The PC gene provides instructions for making an enzyme called pyruvate carboxylase. This enzyme is active in mitochondria, which are the energy-producing centers within cells.
Pyruvate carboxylase is responsible for a chemical reaction that converts a molecule called pyruvate to another molecule called oxaloacetate. This reaction is essential for several different cellular functions. In the kidneys and liver, it is the first step in a process called gluconeogenesis. Gluconeogenesis generates glucose, a simple sugar that is the body's main energy source. This chemical reaction also occurs in the pancreas, where it helps regulate the secretion of a hormone called insulin. Insulin controls the amount of glucose in the blood that is passed into cells for conversion to energy.

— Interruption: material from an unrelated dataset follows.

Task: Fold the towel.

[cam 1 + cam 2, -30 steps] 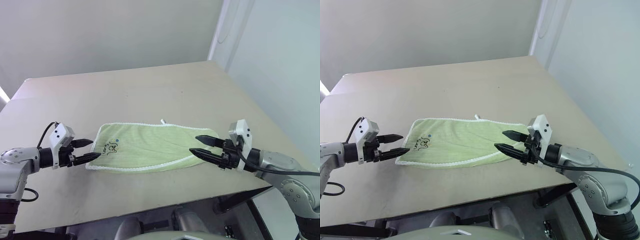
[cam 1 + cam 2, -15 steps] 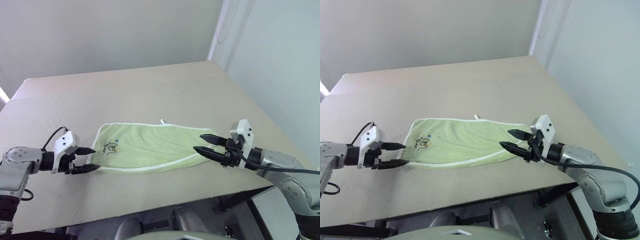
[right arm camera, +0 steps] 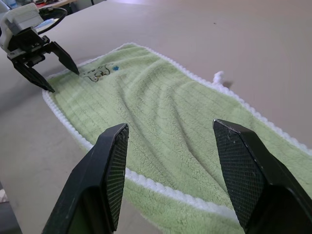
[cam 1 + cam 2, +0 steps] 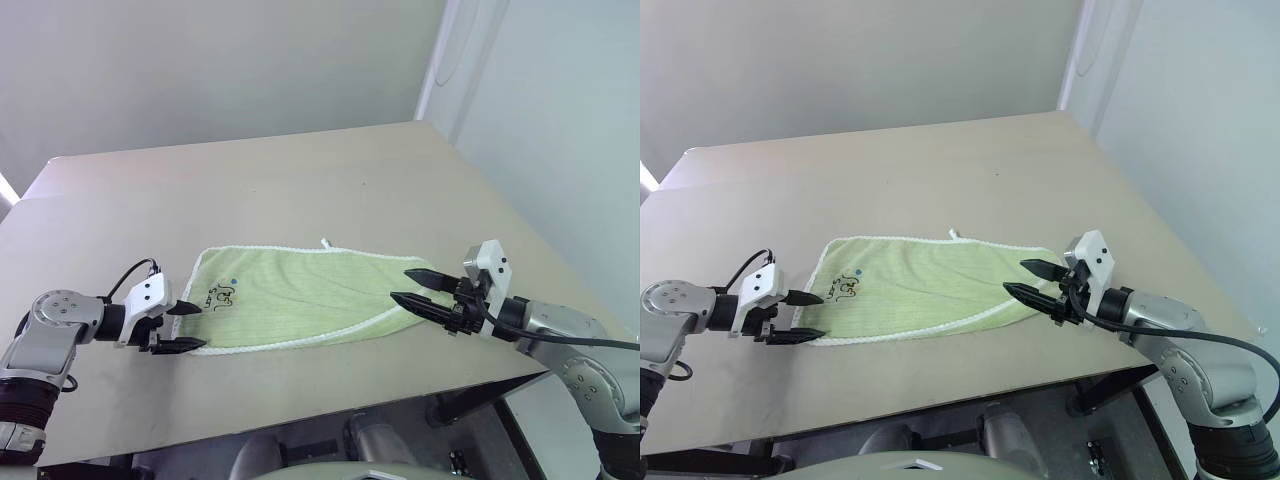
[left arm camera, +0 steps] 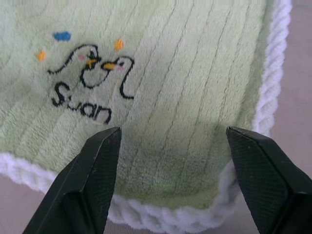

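left gripper [image 4: 186, 328] has dropped, fingers apart astride the towel [image 4: 300, 295] corner; right gripper [image 4: 407, 286] apart too.

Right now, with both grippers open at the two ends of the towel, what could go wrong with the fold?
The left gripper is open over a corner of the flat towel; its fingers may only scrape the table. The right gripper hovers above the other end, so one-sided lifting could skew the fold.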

In fat-storing (adipose) tissue, pyruvate carboxylase is involved in the formation of certain fats (lipogenesis). This enzyme also plays an important role in the nervous system, where it replenishes the building blocks needed to make brain chemicals called neurotransmitters. Additionally, pyruvate carboxylase is necessary for the formation of myelin, which is the fatty covering that insulates and protects certain nerve cells.
More than 30 mutations in the PC gene have been identified in people with pyruvate carboxylase deficiency. This condition causes lactic acid and other potentially toxic compounds to accumulate in the blood. High levels of these substances can damage the body's organs and tissues, particularly in the nervous system.
Most PC gene mutations change a single protein building block (amino acid) in pyruvate carboxylase, which reduces the amount of this enzyme in cells or disrupts its ability to effectively convert pyruvate to oxaloacetate. Other genetic changes lead to the production of an abnormally short version of the enzyme that is completely nonfunctional.
If pyruvate carboxylase is missing or altered, it cannot carry out its role in generating glucose. Any disruption in gluconeogenesis impairs the body's ability to make energy in mitochondria. Additionally, a loss of pyruvate carboxylase allows lactic acid and ammonia, among other compounds, to build up and damage organs and tissues. Researchers suggest that the loss of pyruvate carboxylase function in the nervous system, particularly the role of the enzyme in myelin formation and neurotransmitter production, also contributes to the neurologic features of pyruvate carboxylase deficiency.